The funding will be used to set up a communication
system to allow the scientific and business interests to meet and develop new
uses for graphene and ways to integrate it into future products. It will be
headquartered in the Swedish Chalmers University of Technology
Graphene consists of carbon atoms laid down in an
atom-thick layer of material, and it holds great promise not only for faster
and more efficient electronics but also for a host of other applications
ranging from desalinization to the construction of a space elevator.
Drug delivery
Researchers in Monash University discovered that the
sheet of graphene oxide can be transformed into liquid crystal droplets
spontaneously – like a polymer - simply by placing the material in a solution
and manipulating the pH.
The
graphene droplets change their structure at the presence of an external
magnetic field. This finding opens the door for potential use of carrying drug
in the graphene droplets and drug release upon reaching the targeted tissue
when the droplets change shape under the magnetic field.
Another
possible application is in disease detection if graphene is found to change
shape at the presence of certain disease markers such as toxins.
A
graphene 'flying carpet' was demonstrated to deliver two anti-cancer drugs
sequentially to the lung tumor cells (A549 cell) in a mouse model.
Doxorubicin
(DOX) is embedded onto the graphene sheet, while the molecules of tumor
necrosis factor-related apoptosis-inducing ligand (TRAIL) are linked to the
nanostructure via short peptide chains.
Injected
intravenously, the graphene strips with the drug playload preferentially
concentrate to the cancer cells due to common blood vessel leakage around the
tumor.
Receptors
on the cancer cell membrane bind TRAIL and cell surface enzymes clip the
peptide thus release the drug onto the cell surface.
Without
the bulky TRAIL, the graphene strips with the embedded DOX are swallowed into
the cells. The intracellular acidic environment promotes DOX's release from
graphene.
TRAIL
on the cell surface triggers the apoptosis while DOX attacks the nucleus. These
two drugs work synergistically and were found to be more effective than either
drug alone.
Electronics
For integrated circuits, graphene has a high carrier
mobility, as well as low noise, allowing it to be used as the channel in a
field-effect transistor. Single sheets of graphene are hard to produce and even
harder to make on an appropriate substrate.
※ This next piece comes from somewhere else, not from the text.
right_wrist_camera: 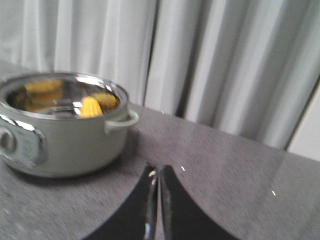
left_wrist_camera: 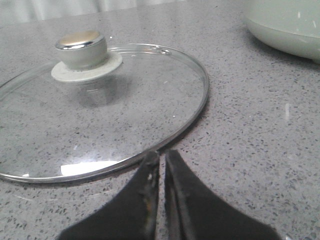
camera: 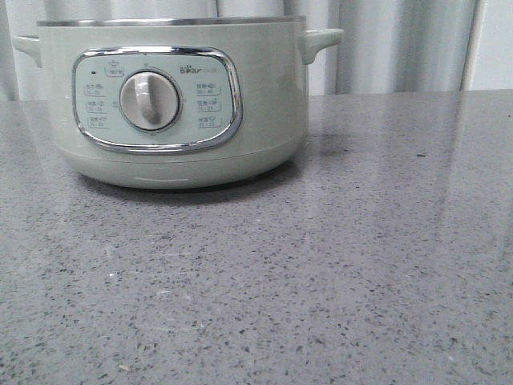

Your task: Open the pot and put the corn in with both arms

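The pale-green pot (camera: 172,96) stands at the back left of the grey counter, lid off, its dial facing me. In the right wrist view the pot (right_wrist_camera: 60,135) is open and the yellow corn (right_wrist_camera: 91,106) lies inside it, with reflections on the steel wall. The glass lid (left_wrist_camera: 95,110) with its knob (left_wrist_camera: 82,49) lies flat on the counter in the left wrist view, next to the pot's edge (left_wrist_camera: 285,25). My left gripper (left_wrist_camera: 162,156) is shut and empty, just at the lid's rim. My right gripper (right_wrist_camera: 157,171) is shut and empty, above the counter beside the pot.
Pale curtains (camera: 401,44) hang behind the counter (camera: 321,265). The pot's side handle (camera: 319,40) sticks out to the right. Neither arm shows in the front view.
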Robot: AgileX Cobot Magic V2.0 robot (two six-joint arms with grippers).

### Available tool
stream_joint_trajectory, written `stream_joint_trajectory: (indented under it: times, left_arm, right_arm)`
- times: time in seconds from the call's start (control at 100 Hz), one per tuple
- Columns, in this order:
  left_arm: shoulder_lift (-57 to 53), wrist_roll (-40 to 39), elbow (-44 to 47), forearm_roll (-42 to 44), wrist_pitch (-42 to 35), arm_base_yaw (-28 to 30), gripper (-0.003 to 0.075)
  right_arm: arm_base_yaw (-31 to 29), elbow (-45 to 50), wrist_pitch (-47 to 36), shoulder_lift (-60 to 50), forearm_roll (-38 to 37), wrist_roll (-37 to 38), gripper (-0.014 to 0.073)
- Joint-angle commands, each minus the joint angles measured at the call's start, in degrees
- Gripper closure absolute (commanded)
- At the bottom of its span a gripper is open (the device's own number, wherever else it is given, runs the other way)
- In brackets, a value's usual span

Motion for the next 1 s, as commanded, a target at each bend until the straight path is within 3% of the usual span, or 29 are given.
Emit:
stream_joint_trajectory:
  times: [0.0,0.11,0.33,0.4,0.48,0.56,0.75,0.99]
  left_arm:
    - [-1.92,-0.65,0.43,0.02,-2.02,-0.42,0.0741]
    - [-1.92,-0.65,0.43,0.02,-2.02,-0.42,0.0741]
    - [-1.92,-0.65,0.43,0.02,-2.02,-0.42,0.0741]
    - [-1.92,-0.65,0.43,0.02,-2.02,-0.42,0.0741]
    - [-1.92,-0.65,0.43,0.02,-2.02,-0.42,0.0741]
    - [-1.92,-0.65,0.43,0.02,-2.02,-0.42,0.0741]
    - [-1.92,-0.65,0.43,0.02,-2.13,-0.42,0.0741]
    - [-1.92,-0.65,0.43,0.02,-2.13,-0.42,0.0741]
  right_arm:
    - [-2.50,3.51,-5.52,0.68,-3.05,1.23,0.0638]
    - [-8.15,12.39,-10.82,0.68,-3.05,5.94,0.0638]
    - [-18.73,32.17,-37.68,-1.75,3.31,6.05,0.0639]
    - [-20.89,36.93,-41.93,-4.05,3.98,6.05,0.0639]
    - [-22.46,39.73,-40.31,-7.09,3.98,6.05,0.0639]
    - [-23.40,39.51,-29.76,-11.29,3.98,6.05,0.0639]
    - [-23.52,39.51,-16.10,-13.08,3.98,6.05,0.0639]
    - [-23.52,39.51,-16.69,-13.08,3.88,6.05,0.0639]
In 2008, the smallest transistor so far, one atom
thick, 10 atoms wide was made of graphene. IBM announced in December 2008 that
they had fabricated and characterized graphene transistors operating at GHz
frequencies.
In
May 2009, an n-type transistor was announced meaning that both n and p-type
graphene transistors had been created.
A
functional graphene integrated circuit was demonstrated – a complementary
inverter consisting of one p- and one n-type graphene transistor. However, this
inverter suffered from a very low voltage gain.
According to a January 2010 report, graphene was
epitaxially grown on SiC in a quantity and with quality suitable for mass
production of integrated circuits.
At
high temperatures, the quantum Hall effect could be measured in these samples.
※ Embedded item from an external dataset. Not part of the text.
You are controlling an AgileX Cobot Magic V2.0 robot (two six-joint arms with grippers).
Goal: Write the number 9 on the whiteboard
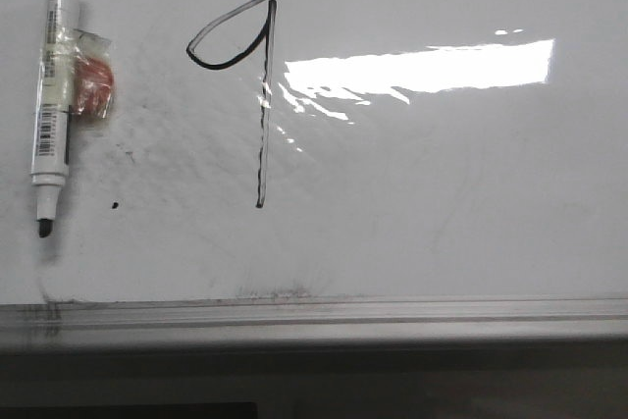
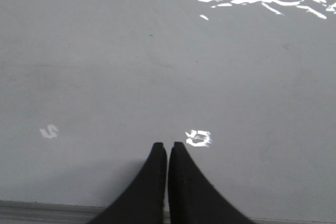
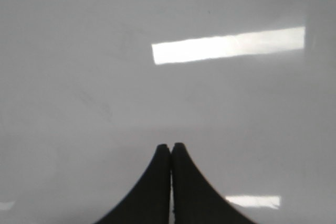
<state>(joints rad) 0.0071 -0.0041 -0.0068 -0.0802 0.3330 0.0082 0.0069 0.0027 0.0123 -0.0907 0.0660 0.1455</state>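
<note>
Looking left to right across the whiteboard, we find an uncapped marker lying free at the far left, a small black dot beside its tip, then the 9 left of centre, loop and stem complete. We judge the writing done. Both wrist views show bare board; the left gripper and right gripper have jaws pressed together, empty.

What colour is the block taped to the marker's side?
Reddish orange, under clear tape on the marker. Shows best in the front view.
</note>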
IBM built 'processors' using 100 GHz transistors on 2-inch (51 mm) graphene
sheets.
In June 2011, IBM researchers announced that they had
succeeded in creating the first graphene-based integrated circuit, a broadband
radio mixer.
The
circuit handled frequencies up to 10 GHz. Its performance was unaffected by
temperatures up to 127 °C.
Transistors
In 2013 researchers reported the creation of
transistors printed on flexible plastic that operate at 25 gigahertz,
sufficient for communications circuits and that can be fabricated at scale.
The
researchers first fabricate the non-graphene-containing structures — the
electrodes and gates — on plastic sheets.
Separately,
they grow large graphene sheets on metal, then peel it off and transfer it to
the plastic.
Finally,
they top the sheet with a waterproof layer. The devices work after being soaked
in water, and are flexible enough to be folded.
Transparent conducting
electrodes
Graphene's high electrical conductivity and high
optical transparency make it a candidate for transparent conducting electrodes,
required for such applications as touchscreens, liquid crystal displays,
organic photovoltaic cells, and organic light-emitting diodes.
In
particular, graphene's mechanical strength and flexibility are advantageous
compared to indium tin oxide, which is brittle. Graphene films may be deposited
from solution over large areas.
Piezoelectric effect
Density functional theory simulations predict that
depositing certain adatoms on graphene can render it piezoelectrically
responsive to an electric field applied in the out-of-plane direction.
This
type of locally engineered piezoelectricity is similar in magnitude to that of
bulk piezoelectric materials and makes graphene a candidate for control and
sensing in nanoscale devices.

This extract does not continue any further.